Project Plan

(Extended version, see also the short version)

Since 1991 the Historical Sample of the Population of the Netherlands (HSN) has been working at the International Institute of Social History to construct a database containing micro-level data on the Dutch population. And since 1997 the Netherlands Institute for Scientific Information Services (NIWI), in collaboration with Statistics Netherlands (and more recently with the Historical Databank of Dutch Municipalities), has been digitising the census data published in countless volumes of official statistics. The work on Life Courses in Context is thus being carried out under the auspices of two KNAW institutes. Through these projects, the institutes have built up substantial relevant experience in this field in recent years, and both institutes have been able to interest or recruit researchers from various universities to take part in these projects.

A. Life Courses
B. Census data


Life courses (HSN)

The life-history database is based on the existing HSN database. The HSN aims to reconstruct life courses as completely as possible for a representative segment of the nineteenth and twentieth century population. The sample required for this purpose (N=77,000) has been derived from the birth registers for the period 1812-1922. Earlier grants from the Programme for NWO Medium-Sized Investments have already enabled this base sample to be input. A large number of death certificates, marriage certificates and all the personal record cards of the subjects in the sample have also been added to the database. Much diverse research has been and is still being carried out using the database. Research based on the HSN has so far resulted in a large number of publications in the Netherlands and abroad including two PhD theses.
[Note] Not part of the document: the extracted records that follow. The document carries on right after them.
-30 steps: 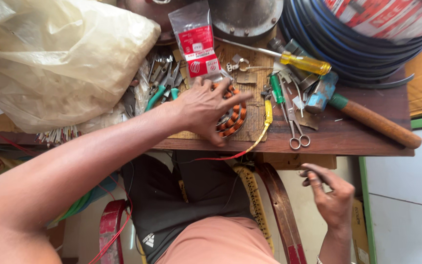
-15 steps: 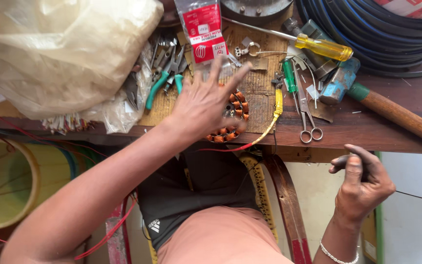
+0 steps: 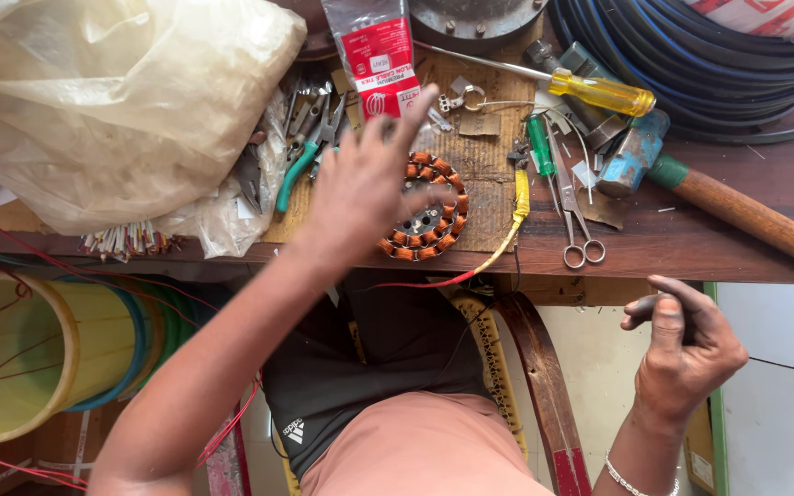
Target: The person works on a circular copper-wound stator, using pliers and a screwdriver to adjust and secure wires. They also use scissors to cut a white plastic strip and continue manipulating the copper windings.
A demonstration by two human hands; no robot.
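Observation:
My left hand (image 3: 369, 184) hovers with fingers spread just over a round motor stator wound with copper coils (image 3: 429, 209), which lies on the wooden bench (image 3: 691, 230). The hand covers the stator's left part and looks blurred. A yellow and red wire (image 3: 507, 234) runs from the stator off the bench's front edge. My right hand (image 3: 682, 344) hangs below the bench's front edge at the right, fingers loosely curled with the thumb up; nothing shows in it.
On the bench lie small scissors (image 3: 573, 220), a green-handled screwdriver (image 3: 540, 147), a yellow-handled screwdriver (image 3: 590, 90), a hammer (image 3: 719, 197), green pliers (image 3: 300, 161), a red packet (image 3: 380, 57) and a large plastic bag (image 3: 112, 101). Coiled blue hose (image 3: 719, 64) at back right. Yellow bucket (image 3: 39, 354) at lower left.
My left hand has lifted off the stator and opened its fingers, uncovering more of the coils. My right hand has risen a little and stays near the bench edge. The view has shifted.

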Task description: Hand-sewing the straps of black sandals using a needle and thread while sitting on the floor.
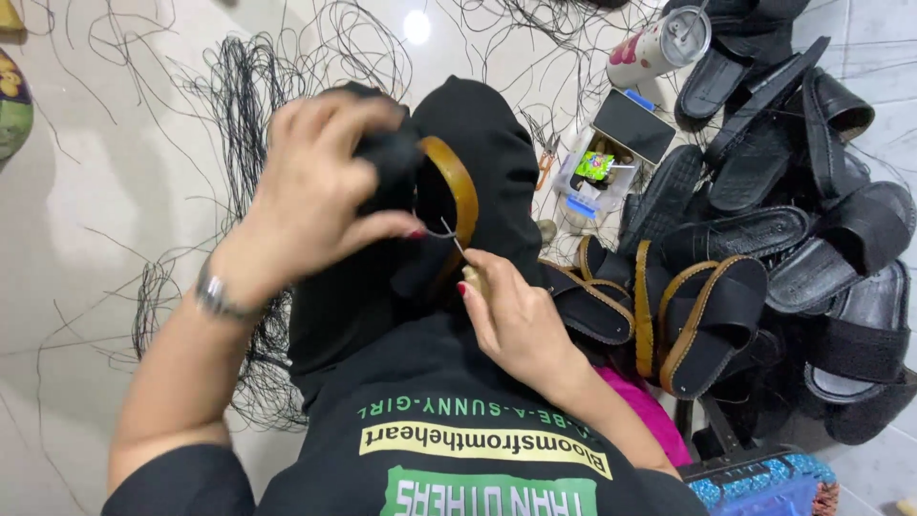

The dynamic population registration system introduced in the Netherlands in 1850 has resulted in an archive that is unique in international terms. It is unique because it recorded details of where inmigrants came from and where outmigrants went to, thus enabling the inclusion of the complete life courses of migrants in the dataset. The project thus involves the systematic retrieval of the data on life courses from the population registers. Although the population registers were already in use in 1850, we will input life-course data only for subjects born in 1863 or later. There are two reasons for this: first, the registers did not function properly everywhere in the Netherlands during the first few years of their existence. Second, new regulations concerning population registration were introduced in the course of 1862. As a result, the design of the system was modified, and every household was then re-registered.

Once the population registers have been input, the HSN database will contain the following information for the 40,000 subjects born after 1862:
  • composition of the family into which the subject is born, and the changes in that family before the subject ultimately leaves home
  • illiteracy of the subject's father (evidenced by the absence of signature on birth certificate or on death certificate of the subject)
  • migration history, including information on boarding houses, etc.
  • occupational title, marital status and religion of all the relatives with whom the subject co-resides
  • occupational title of the parents, parents-in-law, four witnesses, subject and partner of the subject (in the event of a marriage certificate)
  • literacy in the subject's social environment (signature of parents, parents-in-law, four witnesses, subject and partner of subject (in the event of a marriage certificate))
  • composition of the subject's own nuclear family and the changes in that family prior to the subject's death
  • relief or care arrangements for the subject in old age.
These features will make the dataset a fundamental source for scholars investigating historical issues in demography, sociology, epidemiology, social economics and human geography. The nationwide coverage of the dataset ensures that regional variations can be identified, whereas current research involving such topics is usually local in nature and necessarily excludes migrants.

The database
For the HSN database, data for each individual are systematically collected from the records kept in the public archives. Primarily, these are birth certificates, death certificates, and personal record cards. The birth certificates include information on the person born, as well as the names, addresses, ages and occupations of the parents. The death certificates include the most recent place of residence and most recent occupation of the deceased, and information on his/her spouse(s); certificates of deceased children provide a second indication of the occupational title of the father (the person reporting the death) as well as a double-check on illiteracy. The personal record cards for all subjects who died between 1 January 1940 and 1 October 1994 have now been input. The cards include data on occupation (from 1940), cause of death (up to 1953), a full migration history (all addresses), family composition, and religion. On the basis of these data, it is now already possible to research topics such as childhood mortality and migration patterns for the whole of the Netherlands.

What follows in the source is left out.